* [ASSIGNMENT]:
Reproduce the listing below exactly, from its first line down to and including the line with "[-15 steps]".

* [THE DATA]:
----------

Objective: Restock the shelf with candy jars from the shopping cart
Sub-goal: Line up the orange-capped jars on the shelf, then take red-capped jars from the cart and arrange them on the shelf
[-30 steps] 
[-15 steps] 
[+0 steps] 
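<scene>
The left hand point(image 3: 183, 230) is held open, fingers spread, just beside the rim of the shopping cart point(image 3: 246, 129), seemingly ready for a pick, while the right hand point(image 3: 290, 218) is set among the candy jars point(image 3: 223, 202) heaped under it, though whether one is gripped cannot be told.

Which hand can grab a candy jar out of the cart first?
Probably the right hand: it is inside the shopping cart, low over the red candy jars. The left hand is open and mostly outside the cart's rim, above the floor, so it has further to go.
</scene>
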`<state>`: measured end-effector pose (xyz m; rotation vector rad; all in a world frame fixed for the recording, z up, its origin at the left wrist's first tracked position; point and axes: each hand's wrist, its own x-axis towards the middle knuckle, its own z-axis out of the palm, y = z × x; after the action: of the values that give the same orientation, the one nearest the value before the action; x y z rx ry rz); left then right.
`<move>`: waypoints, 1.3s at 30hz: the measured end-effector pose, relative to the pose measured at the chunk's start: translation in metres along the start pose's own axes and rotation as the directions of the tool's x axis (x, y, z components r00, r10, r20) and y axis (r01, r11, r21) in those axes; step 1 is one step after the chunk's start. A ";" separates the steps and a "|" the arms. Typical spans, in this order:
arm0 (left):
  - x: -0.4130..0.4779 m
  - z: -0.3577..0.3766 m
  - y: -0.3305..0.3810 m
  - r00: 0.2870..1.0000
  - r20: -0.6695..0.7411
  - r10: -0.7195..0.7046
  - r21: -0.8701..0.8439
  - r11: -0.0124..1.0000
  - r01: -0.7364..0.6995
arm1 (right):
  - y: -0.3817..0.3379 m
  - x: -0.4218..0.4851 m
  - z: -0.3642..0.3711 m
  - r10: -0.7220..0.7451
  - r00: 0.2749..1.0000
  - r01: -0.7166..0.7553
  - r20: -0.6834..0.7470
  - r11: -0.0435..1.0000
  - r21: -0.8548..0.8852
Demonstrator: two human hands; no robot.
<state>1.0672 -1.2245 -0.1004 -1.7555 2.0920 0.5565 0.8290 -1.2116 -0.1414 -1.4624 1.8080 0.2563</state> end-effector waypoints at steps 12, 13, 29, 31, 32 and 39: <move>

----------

* [OUTPUT OF THE TASK]:
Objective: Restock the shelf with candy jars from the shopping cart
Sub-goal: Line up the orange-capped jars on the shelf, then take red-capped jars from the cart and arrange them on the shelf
[-30 steps] 
[-15 steps] 

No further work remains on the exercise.